Scan the lines below for the word "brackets". Copy each line you find it in.
┌──
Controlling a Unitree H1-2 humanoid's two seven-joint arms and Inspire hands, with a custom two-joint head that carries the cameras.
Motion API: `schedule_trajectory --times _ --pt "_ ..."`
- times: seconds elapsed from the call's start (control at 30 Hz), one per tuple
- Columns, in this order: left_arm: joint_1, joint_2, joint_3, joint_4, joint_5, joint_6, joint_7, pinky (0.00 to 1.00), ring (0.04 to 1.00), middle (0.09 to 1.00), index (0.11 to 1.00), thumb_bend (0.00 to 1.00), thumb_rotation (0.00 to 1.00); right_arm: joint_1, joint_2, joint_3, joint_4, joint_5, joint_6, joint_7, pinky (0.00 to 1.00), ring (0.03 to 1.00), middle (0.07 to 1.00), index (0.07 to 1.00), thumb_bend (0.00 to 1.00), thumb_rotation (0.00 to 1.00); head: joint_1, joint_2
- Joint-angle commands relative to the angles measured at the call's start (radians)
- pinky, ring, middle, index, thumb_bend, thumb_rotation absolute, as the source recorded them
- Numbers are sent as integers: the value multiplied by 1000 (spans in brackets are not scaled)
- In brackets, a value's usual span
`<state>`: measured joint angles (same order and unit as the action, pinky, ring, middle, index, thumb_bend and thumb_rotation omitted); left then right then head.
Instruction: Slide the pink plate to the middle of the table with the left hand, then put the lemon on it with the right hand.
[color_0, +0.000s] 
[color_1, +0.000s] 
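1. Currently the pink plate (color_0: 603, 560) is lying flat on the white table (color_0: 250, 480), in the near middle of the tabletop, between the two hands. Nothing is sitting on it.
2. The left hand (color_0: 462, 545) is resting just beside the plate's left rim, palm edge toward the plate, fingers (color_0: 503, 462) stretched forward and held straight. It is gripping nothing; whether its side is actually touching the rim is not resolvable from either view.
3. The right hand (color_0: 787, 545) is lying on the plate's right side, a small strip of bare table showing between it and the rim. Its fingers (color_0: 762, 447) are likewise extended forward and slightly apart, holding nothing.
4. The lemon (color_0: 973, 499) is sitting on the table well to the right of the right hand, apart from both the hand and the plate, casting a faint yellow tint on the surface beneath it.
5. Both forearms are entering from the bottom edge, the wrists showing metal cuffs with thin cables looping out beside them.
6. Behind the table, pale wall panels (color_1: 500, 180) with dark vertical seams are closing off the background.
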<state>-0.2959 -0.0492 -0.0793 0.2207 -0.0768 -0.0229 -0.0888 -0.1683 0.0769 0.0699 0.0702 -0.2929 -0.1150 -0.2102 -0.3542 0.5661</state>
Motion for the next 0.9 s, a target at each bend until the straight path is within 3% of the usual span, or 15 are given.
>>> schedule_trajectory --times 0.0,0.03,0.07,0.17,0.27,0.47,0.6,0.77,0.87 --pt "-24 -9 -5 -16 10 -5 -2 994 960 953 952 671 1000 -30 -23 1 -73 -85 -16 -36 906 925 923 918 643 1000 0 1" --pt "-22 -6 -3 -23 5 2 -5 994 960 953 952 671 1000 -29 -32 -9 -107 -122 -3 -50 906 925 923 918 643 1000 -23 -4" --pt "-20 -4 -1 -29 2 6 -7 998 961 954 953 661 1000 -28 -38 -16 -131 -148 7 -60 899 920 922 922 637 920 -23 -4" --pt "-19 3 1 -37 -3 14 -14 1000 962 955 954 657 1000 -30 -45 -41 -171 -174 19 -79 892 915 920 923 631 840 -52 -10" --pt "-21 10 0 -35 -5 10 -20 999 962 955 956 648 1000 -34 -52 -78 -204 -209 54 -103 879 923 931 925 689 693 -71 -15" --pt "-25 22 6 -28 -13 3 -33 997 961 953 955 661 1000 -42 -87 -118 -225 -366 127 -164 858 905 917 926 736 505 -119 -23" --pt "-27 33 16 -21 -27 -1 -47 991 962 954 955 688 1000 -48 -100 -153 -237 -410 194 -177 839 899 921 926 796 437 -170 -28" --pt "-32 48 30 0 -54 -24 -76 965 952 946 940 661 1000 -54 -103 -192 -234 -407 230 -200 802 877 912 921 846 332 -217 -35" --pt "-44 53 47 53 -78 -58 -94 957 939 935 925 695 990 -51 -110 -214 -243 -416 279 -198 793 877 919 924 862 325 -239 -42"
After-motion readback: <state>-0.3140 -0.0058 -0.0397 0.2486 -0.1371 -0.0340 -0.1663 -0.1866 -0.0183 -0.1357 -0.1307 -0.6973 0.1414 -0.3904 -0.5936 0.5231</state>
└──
### Solved exercise
- Numbers are sent as integers: the value multiplied by 1000 (spans in brackets are not scaled)
- In brackets, a value's usual span

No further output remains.